• **What is needed**
Beginning with the line that has "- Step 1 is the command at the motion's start" in it, transcribe the listing exactly through its final line, and add nothing.

• **Provided data**
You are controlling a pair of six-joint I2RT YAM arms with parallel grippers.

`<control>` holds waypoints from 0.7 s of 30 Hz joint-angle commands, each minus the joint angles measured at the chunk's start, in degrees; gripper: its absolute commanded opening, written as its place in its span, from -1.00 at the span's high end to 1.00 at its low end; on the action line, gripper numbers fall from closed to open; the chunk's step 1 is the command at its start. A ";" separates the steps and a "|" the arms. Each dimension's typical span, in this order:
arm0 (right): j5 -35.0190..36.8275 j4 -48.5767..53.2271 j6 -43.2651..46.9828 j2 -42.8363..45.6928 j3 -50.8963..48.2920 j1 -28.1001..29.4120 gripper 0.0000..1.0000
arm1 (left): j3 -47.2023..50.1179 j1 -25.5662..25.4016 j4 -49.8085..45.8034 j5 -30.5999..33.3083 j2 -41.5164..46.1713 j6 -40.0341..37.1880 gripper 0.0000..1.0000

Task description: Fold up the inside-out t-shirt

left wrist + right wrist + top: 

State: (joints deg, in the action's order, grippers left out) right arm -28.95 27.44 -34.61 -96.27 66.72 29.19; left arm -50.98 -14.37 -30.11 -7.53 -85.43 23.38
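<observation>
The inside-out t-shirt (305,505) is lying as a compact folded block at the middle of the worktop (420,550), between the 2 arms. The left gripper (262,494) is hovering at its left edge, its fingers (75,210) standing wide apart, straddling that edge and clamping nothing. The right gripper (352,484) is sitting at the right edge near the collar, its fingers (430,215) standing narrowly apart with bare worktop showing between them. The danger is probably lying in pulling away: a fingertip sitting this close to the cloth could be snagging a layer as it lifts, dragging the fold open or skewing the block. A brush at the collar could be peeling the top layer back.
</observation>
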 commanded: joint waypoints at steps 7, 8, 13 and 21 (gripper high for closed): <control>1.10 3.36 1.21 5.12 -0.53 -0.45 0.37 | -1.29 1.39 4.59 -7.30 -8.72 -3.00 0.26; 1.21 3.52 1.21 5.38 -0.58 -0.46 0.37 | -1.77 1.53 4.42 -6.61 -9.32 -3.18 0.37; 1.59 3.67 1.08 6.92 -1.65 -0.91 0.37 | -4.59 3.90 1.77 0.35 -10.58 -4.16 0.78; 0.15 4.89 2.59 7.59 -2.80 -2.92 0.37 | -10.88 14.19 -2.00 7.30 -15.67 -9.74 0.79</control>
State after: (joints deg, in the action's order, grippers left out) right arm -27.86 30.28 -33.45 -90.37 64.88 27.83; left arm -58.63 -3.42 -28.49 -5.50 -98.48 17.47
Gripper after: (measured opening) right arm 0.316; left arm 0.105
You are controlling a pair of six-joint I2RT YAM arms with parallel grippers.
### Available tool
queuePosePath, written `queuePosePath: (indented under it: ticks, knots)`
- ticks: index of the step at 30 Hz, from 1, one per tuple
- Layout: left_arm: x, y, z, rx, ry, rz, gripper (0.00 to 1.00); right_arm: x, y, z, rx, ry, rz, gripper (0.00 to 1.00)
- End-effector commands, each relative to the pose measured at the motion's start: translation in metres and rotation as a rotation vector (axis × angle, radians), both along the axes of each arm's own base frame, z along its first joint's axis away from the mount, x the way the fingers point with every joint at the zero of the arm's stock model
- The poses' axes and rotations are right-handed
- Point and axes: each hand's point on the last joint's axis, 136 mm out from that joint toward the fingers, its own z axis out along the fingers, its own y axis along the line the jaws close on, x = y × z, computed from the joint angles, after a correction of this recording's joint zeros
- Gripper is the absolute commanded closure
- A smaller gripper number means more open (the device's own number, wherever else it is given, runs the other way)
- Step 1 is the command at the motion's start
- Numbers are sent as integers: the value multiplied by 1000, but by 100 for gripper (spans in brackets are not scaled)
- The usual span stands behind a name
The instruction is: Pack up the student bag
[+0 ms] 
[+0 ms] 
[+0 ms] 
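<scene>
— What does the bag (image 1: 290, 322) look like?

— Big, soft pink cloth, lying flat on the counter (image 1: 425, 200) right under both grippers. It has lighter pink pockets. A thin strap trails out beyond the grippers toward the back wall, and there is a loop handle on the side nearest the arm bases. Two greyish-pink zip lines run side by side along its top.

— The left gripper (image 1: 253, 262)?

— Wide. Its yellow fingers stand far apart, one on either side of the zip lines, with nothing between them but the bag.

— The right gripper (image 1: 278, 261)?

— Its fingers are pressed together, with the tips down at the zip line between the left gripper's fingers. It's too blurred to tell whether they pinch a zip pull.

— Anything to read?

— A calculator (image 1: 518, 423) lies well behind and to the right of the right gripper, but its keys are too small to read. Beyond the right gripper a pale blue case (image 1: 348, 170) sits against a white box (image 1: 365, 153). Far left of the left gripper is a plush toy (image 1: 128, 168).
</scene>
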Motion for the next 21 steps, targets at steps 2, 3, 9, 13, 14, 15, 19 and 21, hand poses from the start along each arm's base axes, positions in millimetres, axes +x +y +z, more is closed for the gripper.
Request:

• **Exercise result**
- Step 1 is the command at the motion's start
- Numbers are sent as integers: the value multiplied by 1000, but by 100 for gripper (spans in brackets are not scaled)
- The usual span stands behind a name
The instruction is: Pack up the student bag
[+0 ms] 
[+0 ms] 
[+0 ms] 
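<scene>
— What does the bag (image 1: 290, 322) look like?

— Big, soft pink cloth, lying flat on the counter (image 1: 425, 200) right under both grippers. It has lighter pink pockets. A thin strap trails out beyond the grippers toward the back wall, and there is a loop handle on the side nearest the arm bases. Two greyish-pink zip lines run side by side along its top.

— The left gripper (image 1: 253, 262)?

— Wide. Its yellow fingers stand far apart, one on either side of the zip lines, with nothing between them but the bag.

— The right gripper (image 1: 278, 261)?

— Its fingers are pressed together, with the tips down at the zip line between the left gripper's fingers. It's too blurred to tell whether they pinch a zip pull.

— Anything to read?

— A calculator (image 1: 518, 423) lies well behind and to the right of the right gripper, but its keys are too small to read. Beyond the right gripper a pale blue case (image 1: 348, 170) sits against a white box (image 1: 365, 153). Far left of the left gripper is a plush toy (image 1: 128, 168).
</scene>
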Motion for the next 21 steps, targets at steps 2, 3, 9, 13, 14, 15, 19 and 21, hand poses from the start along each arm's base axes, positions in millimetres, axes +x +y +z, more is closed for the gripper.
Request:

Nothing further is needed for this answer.